■ The problem: Every line of the entries below that includes "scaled" belongs in the answer, copied as written.

■ Data under study:
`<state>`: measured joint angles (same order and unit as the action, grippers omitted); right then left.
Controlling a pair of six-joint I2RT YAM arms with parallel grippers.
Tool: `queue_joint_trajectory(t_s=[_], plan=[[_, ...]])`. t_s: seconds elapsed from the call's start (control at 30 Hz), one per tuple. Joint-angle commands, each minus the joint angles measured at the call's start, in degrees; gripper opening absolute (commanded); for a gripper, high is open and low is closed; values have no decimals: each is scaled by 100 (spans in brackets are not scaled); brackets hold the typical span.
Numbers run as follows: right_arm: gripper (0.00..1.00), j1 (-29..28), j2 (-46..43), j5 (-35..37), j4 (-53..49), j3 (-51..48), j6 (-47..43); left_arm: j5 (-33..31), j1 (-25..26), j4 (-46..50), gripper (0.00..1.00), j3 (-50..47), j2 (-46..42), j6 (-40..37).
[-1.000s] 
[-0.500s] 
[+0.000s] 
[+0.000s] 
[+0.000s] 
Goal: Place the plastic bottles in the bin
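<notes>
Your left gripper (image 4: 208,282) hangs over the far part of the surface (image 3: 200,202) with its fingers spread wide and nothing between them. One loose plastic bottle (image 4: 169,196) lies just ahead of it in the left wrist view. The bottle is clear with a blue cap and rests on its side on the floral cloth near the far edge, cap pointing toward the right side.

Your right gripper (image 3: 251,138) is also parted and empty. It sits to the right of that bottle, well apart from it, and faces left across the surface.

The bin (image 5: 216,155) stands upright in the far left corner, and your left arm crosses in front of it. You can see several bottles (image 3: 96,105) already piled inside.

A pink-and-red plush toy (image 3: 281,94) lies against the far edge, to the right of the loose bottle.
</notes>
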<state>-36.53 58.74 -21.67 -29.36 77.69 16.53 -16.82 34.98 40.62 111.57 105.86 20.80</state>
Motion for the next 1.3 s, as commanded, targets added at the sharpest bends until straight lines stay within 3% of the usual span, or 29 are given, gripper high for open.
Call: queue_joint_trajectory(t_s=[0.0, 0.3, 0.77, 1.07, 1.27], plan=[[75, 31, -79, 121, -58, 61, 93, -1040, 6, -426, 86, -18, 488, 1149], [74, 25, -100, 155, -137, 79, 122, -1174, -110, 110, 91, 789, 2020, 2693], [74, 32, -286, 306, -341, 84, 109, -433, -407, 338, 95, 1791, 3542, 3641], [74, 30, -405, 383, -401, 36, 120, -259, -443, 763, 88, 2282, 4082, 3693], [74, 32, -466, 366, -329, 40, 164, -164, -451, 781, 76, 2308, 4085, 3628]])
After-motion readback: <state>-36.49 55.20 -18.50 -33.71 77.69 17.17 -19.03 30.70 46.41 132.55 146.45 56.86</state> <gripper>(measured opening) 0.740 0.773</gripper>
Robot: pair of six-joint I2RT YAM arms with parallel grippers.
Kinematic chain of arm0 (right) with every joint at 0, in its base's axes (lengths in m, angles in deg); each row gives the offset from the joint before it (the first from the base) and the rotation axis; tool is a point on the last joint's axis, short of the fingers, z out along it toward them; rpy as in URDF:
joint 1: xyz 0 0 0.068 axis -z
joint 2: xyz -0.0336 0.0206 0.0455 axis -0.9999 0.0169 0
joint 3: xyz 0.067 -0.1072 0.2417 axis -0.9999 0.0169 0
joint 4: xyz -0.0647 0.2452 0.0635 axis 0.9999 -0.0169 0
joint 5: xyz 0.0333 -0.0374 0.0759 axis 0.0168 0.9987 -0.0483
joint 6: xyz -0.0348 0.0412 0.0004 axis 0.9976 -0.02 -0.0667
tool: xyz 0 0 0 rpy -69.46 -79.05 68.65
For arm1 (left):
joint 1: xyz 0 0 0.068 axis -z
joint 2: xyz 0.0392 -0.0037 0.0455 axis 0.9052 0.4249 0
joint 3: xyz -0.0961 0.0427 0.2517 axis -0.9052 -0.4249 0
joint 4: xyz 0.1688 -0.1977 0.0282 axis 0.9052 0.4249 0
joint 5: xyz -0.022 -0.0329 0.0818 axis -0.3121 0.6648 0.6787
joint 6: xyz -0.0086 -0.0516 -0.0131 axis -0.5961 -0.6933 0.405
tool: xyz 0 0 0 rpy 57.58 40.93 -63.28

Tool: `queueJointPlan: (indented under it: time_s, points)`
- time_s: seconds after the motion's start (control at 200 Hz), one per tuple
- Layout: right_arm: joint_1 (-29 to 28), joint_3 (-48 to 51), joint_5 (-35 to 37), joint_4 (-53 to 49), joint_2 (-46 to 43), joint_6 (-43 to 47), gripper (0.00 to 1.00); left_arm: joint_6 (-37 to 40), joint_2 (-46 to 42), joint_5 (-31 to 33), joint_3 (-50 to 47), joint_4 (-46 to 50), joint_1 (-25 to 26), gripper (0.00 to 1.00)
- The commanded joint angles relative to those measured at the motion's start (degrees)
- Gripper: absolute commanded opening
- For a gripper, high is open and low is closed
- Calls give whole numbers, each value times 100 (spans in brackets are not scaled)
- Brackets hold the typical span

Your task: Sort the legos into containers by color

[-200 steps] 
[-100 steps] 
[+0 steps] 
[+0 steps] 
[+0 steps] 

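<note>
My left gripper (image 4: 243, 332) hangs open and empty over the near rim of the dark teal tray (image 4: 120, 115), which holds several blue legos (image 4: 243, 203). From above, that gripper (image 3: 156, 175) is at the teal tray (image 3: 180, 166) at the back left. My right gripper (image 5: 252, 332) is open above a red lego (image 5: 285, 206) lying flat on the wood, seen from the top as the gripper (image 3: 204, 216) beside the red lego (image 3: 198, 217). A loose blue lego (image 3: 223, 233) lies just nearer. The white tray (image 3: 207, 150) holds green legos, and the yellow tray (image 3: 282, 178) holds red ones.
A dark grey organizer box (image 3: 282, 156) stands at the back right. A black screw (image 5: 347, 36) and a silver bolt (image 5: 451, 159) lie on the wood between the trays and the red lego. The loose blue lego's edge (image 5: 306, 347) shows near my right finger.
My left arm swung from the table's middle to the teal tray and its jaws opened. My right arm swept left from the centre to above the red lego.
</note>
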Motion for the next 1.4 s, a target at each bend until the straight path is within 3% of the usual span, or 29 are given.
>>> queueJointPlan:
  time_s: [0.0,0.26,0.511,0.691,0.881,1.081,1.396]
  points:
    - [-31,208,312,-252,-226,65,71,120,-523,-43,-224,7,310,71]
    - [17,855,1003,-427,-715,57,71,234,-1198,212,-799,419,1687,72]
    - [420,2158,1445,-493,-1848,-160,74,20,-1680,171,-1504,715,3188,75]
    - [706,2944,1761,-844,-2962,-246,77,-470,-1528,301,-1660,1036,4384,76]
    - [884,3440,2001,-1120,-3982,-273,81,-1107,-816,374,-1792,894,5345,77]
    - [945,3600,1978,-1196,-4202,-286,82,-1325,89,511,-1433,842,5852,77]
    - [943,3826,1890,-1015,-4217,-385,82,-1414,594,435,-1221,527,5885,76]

■ Solution for this problem:
Tool: `queue_joint_trajectory(t_s=[_], plan=[[_, ...]])`. t_s: seconds elapsed from the call's start (control at 30 Hz), one per tuple. Joint-angle commands, each minus the joint angles measured at the call's start, in degrees; gripper opening absolute (commanded); for a gripper, high is open and low is closed; values have no decimals: each is scaled by 100 (spans in brackets are not scaled); brackets hold the typical span.
- Calls give whole numbers, each value times 100 (spans in brackets are not scaled)

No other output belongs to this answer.